1953, la ville satellite d'Anfa-Beauséjour et la cité des jeunes sont le témoignage des déclarations de M. Edouard Gouin.
« Du côté européen, l'année 1950 a été marquée par la création, à l'exemple de la Métropole, du Comité patronal interprofessionnel du logement (C.I.L.). Dans ce cadre, différentes initiatives patronales dont la plus notable est la « Cite des Jeunes » vont assurer un logement confortable et bon marché à près de 300 jeunes ménages et célibataires.
« Parce qu'aride, comme l'est tout bilan sincère, l'œuvre sociale accomplie par le Patronat français du Maroc n'est pas un mythe. Elle est considérable et qui plus est méritoire si l'on songe qu'elle a débuté « motu-proprio » en absence de toute législation sociale, et qu'elle s'est poursuivie malgré des résistances, des réticences et des incompréhensions inévitables.
« Aussi positif que soit son bilan, il ne saurait cependant constituer une fin en soi, car l'évolution constante de la technique et de l'économie donnent inévitablement naissance en l'ordre social à des problèmes auxquels de nouvelles solutions doivent sans cesse être proposées.
« Mais rien ne nous autorise à penser, bien au contraire, que les Industriels Français du Maroc ne sauront, alliant à leur dynamisme un profond désir de paix sociale, et une volonté tenace de progresser, rester Fidèles aux principes qui les ont guidés jusqu'ici. »


Les premières villas construites grâce au C.I.L. Furent édifiées à Ain Sbaâ.
Notre photographie représente les villas exécutées par les établissements RENAUDAT pour loger leur personnel.

Le gros-œuvre a été réalisé par la CEGA.



Pour compléter le programme qu'il s'est tracé, le C.I.L.M. a entrepris, la création d'un centre d'habitat marocain.
La Cité marocaine de Sidi-Othman prévoit la réalisation de 232 logements de 2 pièces et dépendances à rez-de-chaussée, 116 logements d'une pièce et dépendances à rez-de-chaussée et, 232 logements répartis dans des immeubles à étages. 8 boutiques seront, en outre, édifiées, pour être louées au profit de la société.
Afin de ne pas entraîner de charges trop lourdes pour les firmes intéressées, un système ingénieux de financement prévoit que les actions qui formeront le capital seront libérées à 50% de leur valeur par un versement immédiat, tandis que le complément en sera échelonné sur 5 ans.

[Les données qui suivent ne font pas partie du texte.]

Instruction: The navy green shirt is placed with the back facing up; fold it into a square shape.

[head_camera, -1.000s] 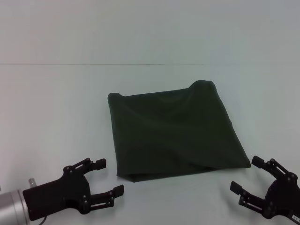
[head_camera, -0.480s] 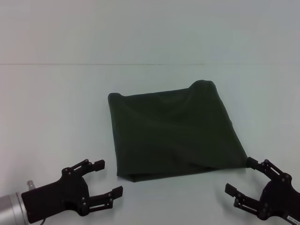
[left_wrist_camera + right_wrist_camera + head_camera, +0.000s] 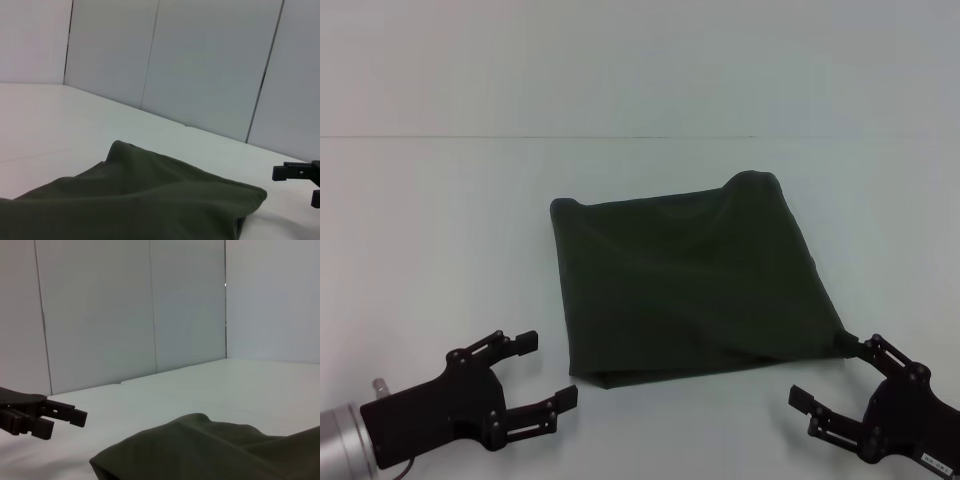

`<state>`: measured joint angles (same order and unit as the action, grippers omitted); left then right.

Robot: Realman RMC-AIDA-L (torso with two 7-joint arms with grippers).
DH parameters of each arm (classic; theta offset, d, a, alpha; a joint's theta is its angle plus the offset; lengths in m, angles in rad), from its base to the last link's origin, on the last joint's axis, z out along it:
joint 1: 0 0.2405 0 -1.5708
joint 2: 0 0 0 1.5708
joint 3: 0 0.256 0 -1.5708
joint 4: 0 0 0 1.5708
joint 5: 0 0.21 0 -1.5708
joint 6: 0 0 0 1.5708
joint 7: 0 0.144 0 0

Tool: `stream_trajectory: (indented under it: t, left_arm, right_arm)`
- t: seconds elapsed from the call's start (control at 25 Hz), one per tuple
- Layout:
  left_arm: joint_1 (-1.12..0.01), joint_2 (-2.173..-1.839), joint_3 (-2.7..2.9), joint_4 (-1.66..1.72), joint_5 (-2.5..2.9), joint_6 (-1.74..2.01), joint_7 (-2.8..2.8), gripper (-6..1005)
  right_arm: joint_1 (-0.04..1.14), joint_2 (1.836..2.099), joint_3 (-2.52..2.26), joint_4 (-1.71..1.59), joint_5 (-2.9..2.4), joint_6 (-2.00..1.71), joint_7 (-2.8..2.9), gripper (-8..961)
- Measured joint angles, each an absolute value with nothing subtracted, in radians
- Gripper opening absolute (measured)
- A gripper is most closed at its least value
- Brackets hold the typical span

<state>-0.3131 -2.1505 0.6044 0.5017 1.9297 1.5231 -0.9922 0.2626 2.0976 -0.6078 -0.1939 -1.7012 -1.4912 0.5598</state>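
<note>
In the head view, the navy green shirt (image 3: 695,280), a dark olive soft matte cloth, lies folded into a rough four-sided shape near the middle of the pale white table (image 3: 440,220). It sits slightly skewed: its near edge runs from the near-left corner up toward the right, and the sides slant so the far-right corner, with a small rounded bump, stands highest in the picture. The shape is close to square, so no long axis stands out. No print, label or writing can be seen on it. Bare table surrounds it on all sides, widest to the left and beyond the far edge.

The black left gripper (image 3: 542,370) rests low near the shirt's near-left corner, fingers spread apart, empty, just clear of the cloth. The black right gripper (image 3: 828,370) sits by the near-right corner, jaws likewise spread; its upper fingertip reaches the corner of the cloth, though contact cannot be judged.

In the left wrist view, the shirt (image 3: 140,200) fills the lower part, a folded corner pointing toward the right gripper's dark fingers (image 3: 295,171), apart from it. Grey wall panels (image 3: 210,65) stand behind.

In the right wrist view, the shirt (image 3: 215,450) lies low, and the left gripper's fingers (image 3: 45,416) show beyond its corner, apart from it.
</note>
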Motion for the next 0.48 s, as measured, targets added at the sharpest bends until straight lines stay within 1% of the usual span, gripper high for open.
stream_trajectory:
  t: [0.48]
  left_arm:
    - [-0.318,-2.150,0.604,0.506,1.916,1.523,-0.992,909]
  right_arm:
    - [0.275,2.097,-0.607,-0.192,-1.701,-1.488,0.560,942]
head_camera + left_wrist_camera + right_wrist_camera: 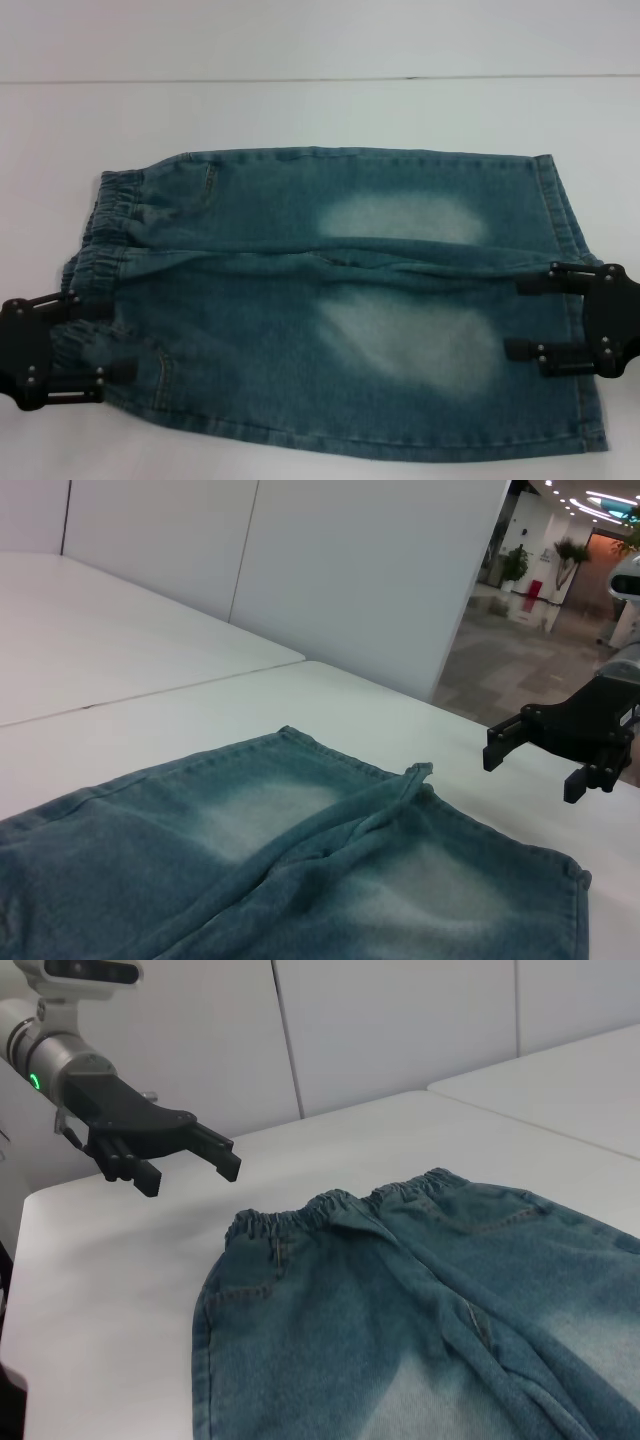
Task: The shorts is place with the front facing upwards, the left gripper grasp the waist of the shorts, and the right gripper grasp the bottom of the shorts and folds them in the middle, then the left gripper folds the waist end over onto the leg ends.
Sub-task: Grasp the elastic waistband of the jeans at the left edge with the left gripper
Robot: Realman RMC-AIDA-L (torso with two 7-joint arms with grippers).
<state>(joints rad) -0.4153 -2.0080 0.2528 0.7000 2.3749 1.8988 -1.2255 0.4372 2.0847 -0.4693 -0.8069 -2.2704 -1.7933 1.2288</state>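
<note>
Two spread claws, left claw (98, 340) and right claw (525, 317), flank one shorts (340, 300).

Black two-fingered left gripper (100, 337) and right gripper (525, 317) (silver screws)

Blue-green denim shorts (340, 300) carry two faded whitish patches, the larger just beside the black fingers (535, 350) of the right gripper (535, 317), while the left gripper (95, 337) is black too, over a plain white desk (300, 110).
</note>
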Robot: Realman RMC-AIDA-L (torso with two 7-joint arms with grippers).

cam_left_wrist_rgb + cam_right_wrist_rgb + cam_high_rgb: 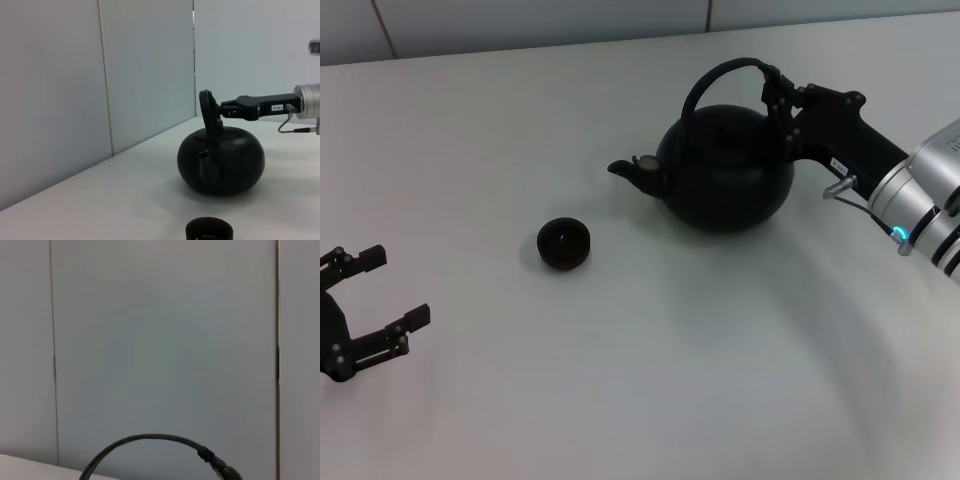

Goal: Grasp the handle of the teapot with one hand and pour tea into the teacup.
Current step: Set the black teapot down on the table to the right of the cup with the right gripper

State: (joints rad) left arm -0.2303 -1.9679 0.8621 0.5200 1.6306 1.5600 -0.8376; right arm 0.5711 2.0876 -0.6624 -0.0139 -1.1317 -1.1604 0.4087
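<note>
The black teapot stands on the white table, its spout pointing toward the robot's left. Its arched handle stands upright over the lid. My right gripper reaches in from the right and is closed on the handle's thicker right side. The left wrist view shows the teapot, the handle and the right gripper on it. The right wrist view shows only the handle's arc. The small black teacup sits left of the spout, a short gap away. My left gripper is open and empty at the near left.
The white table stretches across the view, with pale wall panels behind its far edge. The teacup's rim shows in the left wrist view, nearer that camera than the teapot.
</note>
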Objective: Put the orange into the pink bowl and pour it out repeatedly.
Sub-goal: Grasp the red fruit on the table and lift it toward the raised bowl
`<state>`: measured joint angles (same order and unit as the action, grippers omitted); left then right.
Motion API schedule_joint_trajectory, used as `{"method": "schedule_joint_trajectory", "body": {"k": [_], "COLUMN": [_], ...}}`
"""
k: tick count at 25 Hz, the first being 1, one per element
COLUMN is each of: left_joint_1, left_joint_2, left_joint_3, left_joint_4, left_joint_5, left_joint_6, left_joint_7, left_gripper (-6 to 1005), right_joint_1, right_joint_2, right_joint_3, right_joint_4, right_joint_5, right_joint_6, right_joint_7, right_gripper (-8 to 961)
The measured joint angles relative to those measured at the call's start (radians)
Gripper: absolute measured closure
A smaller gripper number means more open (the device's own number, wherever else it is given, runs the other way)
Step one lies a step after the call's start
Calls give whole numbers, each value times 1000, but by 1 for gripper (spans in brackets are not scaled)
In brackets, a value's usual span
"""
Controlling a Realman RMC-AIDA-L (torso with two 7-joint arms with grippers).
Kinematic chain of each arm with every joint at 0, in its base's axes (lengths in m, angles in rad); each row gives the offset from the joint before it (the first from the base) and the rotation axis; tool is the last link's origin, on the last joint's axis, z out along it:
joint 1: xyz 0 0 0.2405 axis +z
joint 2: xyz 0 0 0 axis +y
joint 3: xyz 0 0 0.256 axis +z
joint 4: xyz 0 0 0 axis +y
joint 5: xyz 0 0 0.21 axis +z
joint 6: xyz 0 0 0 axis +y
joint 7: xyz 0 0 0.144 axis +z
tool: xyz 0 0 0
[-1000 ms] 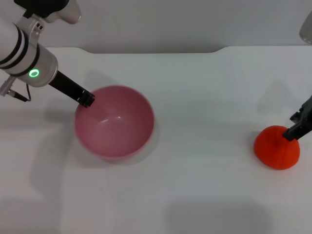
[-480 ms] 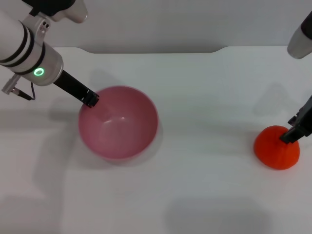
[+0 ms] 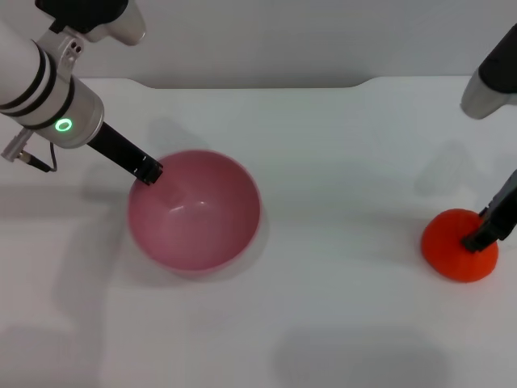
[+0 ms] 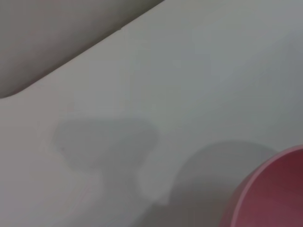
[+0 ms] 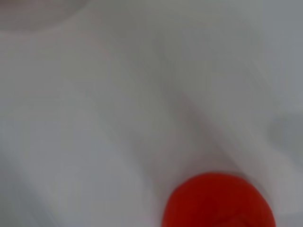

Mais il convient d'ajouter qu'a cette participation des actionnaires se conjugue un emprunt à long terme amortissable par les loyers, le montant de cet emprunt devant être au moins égal des actions afin de permettre la couverture intégrale des dépenses envisagées pour l'édification de la nouvelle cité.
D'ores et déjà, d'importantes sociétés, au nombre desquelles il faut citer la Compagnie Sucrière Marocaine (COSUMA), l'Auto-Hall, Astral Cellulo, etc.… se sont réservées d'importantes surfaces pour le logement de leur personnel marocain. La COSUMA, en particulier, y poursuivra son vaste programme d'habitat ouvrier qui compte déjà des réalisations remarquables dans les propres dépendances de ses usines.
Il faut souhaiter cependant que d'autres industriels suivent cet exemple et accordent une large adhésion à ce mouvement dont la portée sociale n'a guère besoin d'être soulignée.
Vue de la maquette de l'immeuble à étages constituant une expérience de l'adaptation aux conditions de la vie moderne des marocains. Cet immeuble sera élevé dans la cité Marocaine de SIDI-OTHMAN.

On voit suffisamment, par tout ce qui précède, que le C.I.L.M. a parfaitement répondu à son objet. De tels résultats, qui suscitent l'enthousiasme, auraient dû normalement conduire à une extension de son programme. Or, il semble que l'action du C.I.L.M, soit actuellement freinée car il lui est devenu difficile de trouver, dans le périmètre urbain de Casablanca, des superficies suffisantes pour convenir à la création de nouvelles zones d'habitat.
L'œuvre du C.I.L.M., qui a su apporter les germes d'une vie intense à des secteurs jusqu'alors déserts, est trop nécessaire pour qu'on ne lui donne pas les moyens de poursuivre une œuvre dont les premiers résultats ont été si fulgurants, alors que le développement démographique de la cité tend régulièrement à s’accroître et fait surgir de mois en mois des besoins renouvelés.